Comment by: Celti on Wed, 21 Oct 2009 22:01:52 +0000
Found the problem. Big warning to anyone with a slightly older system: this build of Chromium *requires* a processor with SSE2.
Comment by: victorhooi on Wed, 21 Oct 2009 21:54:03 +0000
heya,

I'm getting the following message when I load pages with Flash (at the top, in yellow):

The following plugin has crashed /usr/lib/mozilla/plugins/libflashplayer.so

This is on Arch64.

Cheers,
Victor
Comment by: Celti on Wed, 21 Oct 2009 21:47:48 +0000
Fails to run on i686. I get this error when starting it with /usr/bin/chromium-browser, or with /opt/chromium-browser/chrome directly:

[31998:31998:161283662436:ERROR:/b/slave/chromium-rel-linux/build/src/chrome/browser/first_run_gtk.cc(25)] Not implemented reached in static bool FirstRun::ProcessMasterPreferences(const FilePath&, const FilePath&, std::vector<std::basic_string<wchar_t, std::char_traits<wchar_t>, std::allocator<wchar_t> >, std::allocator<std::basic_string<wchar_t, std::char_traits<wchar_t>, std::allocator<wchar_t> > > >*, int*, bool*, int*, int*)
/usr/bin/chromium-browser: line 3: 31998 Illegal instruction /opt/chromium-browser/chrome --enable-greasemonkey --enable-user-scripts "$@"
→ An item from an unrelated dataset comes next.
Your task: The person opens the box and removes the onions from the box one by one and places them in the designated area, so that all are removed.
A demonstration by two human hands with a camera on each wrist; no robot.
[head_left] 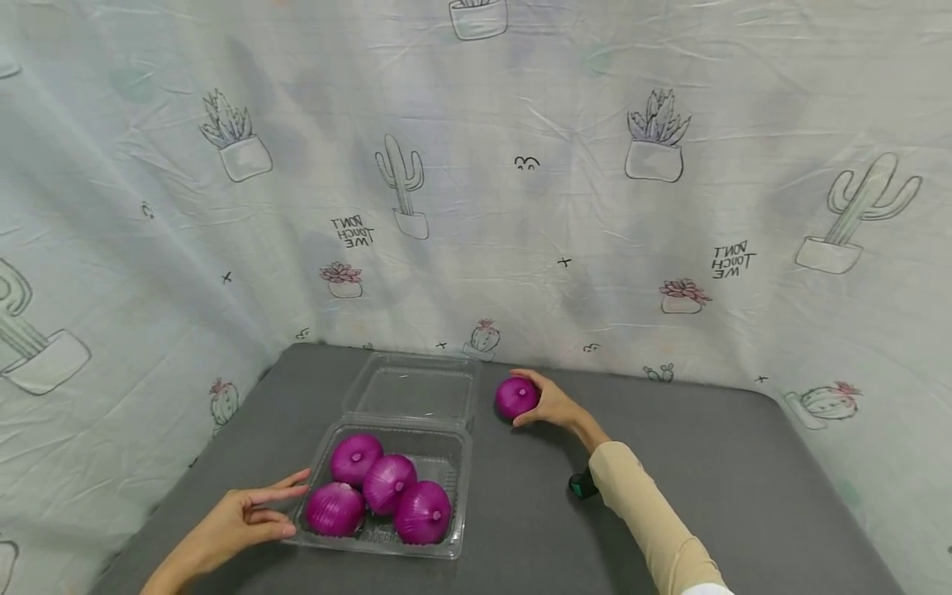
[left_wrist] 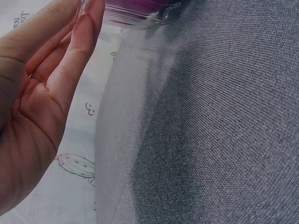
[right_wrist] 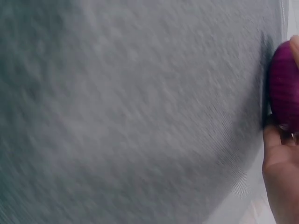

As it appears to be a preferences error, I removed anything Chromium or Chrome-related from ~/.config/, ~/.cache/, and ~/.local/share/, to no avail.
Help?
Comment by: bdheeman on Wed, 21 Oct 2009 21:39:02 +0000
@Shkkar, thanks to @wonder; added missing dependency.
Comment by: wonder on Wed, 21 Oct 2009 21:26:58 +0000
add desktop-file-utils to dependency
Comment by: Shkkar on Wed, 21 Oct 2009 19:51:51 +0000
I got this error trying to install it in KdeMod x86_64

/tmp/alpm_6vCunO/.INSTALL: line 3: update-desktop-database: couldn't find the order
error: the command fails

Comment by: bdheeman on Wed, 21 Oct 2009 19:34:18 +0000
@bram85, You're welcome :)
Comment by: bram85 on Wed, 21 Oct 2009 19:29:26 +0000
Yes, it works now. Thanks for the quick fix.
Comment by: bdheeman on Wed, 21 Oct 2009 19:27:25 +0000
@hickop, I introduced a bug while generalizing PKGBUILD a bit; now fixed, plz test.
Comment by: hickop on Wed, 21 Oct 2009 19:13:19 +0000
installed it on x86_64 but when i run it i got this error message:

/opt/chromium-browser/chrome: error while loading shared libraries: libnss3.so: wrong ELF class: ELFCLASS64
Comment by: wonder on Wed, 21 Oct 2009 18:44:51 +0000
thanks bdheeman. all chromium* packages deleted
Comment by: bdheeman on Wed, 21 Oct 2009 18:35:12 +0000
Downloads, patches and installs the LATEST googlebot binary/development/beta builds :)

This one a re-submission of chromium-browser-latest-LATEST-1; which might get removed or obsoleted soon.